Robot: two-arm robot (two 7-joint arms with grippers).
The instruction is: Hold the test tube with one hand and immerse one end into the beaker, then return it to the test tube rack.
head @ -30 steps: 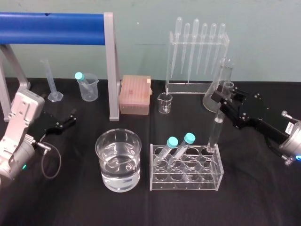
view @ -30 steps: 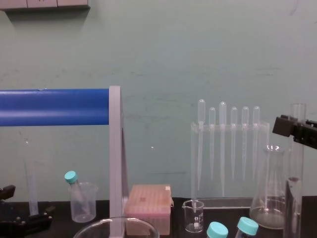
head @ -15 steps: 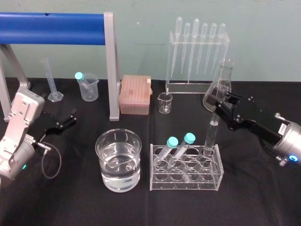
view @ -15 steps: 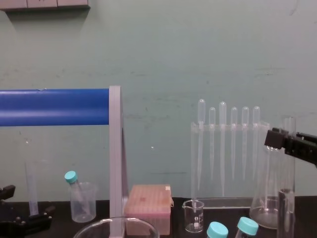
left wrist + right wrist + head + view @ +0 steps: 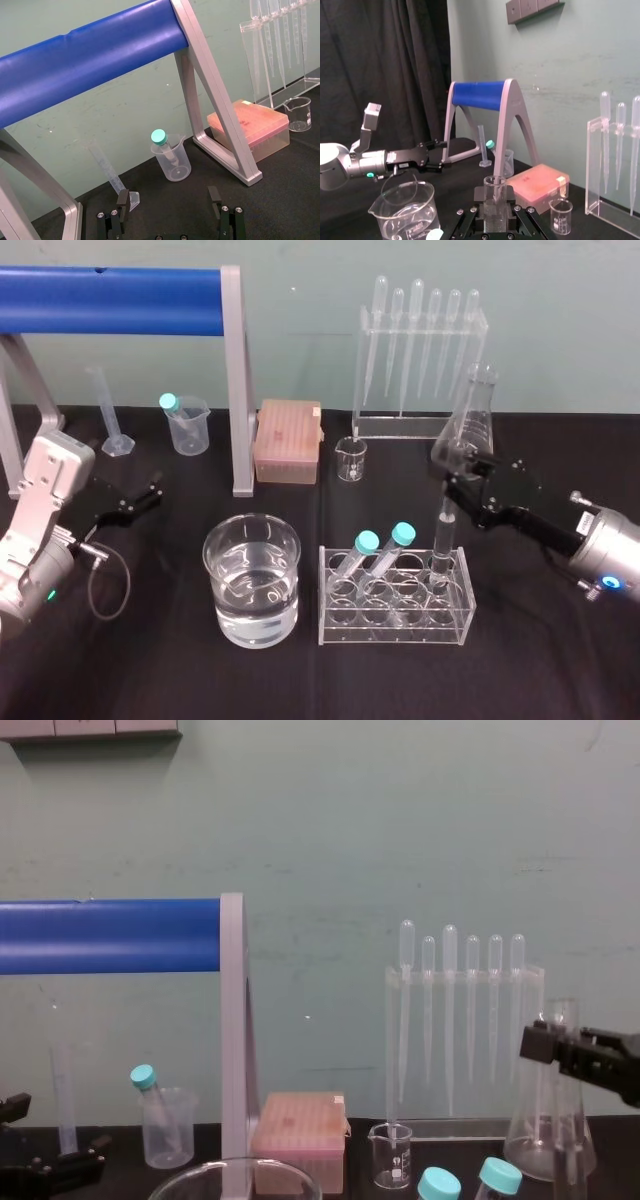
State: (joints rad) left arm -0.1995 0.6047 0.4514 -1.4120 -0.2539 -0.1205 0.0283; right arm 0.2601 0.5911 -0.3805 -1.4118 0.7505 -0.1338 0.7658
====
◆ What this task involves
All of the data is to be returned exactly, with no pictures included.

◆ Written answer
Robot: two-arm robot (two 7-joint arms with grippers).
The instruction is: Hold the test tube with one hand and immerse one end into the beaker, then return it to the test tube rack.
head @ -30 steps: 
view @ -30 steps: 
head @ -15 steps: 
view @ -15 steps: 
left wrist + right wrist + head + view @ +0 steps: 
State: (joints rad) left arm -0.1995 0.6047 0.4514 -1.4120 -0.2539 -0.1205 0.0283; right arm 0.2601 0.5911 -0.3805 -1.4118 0.7505 -0.1338 0.7658

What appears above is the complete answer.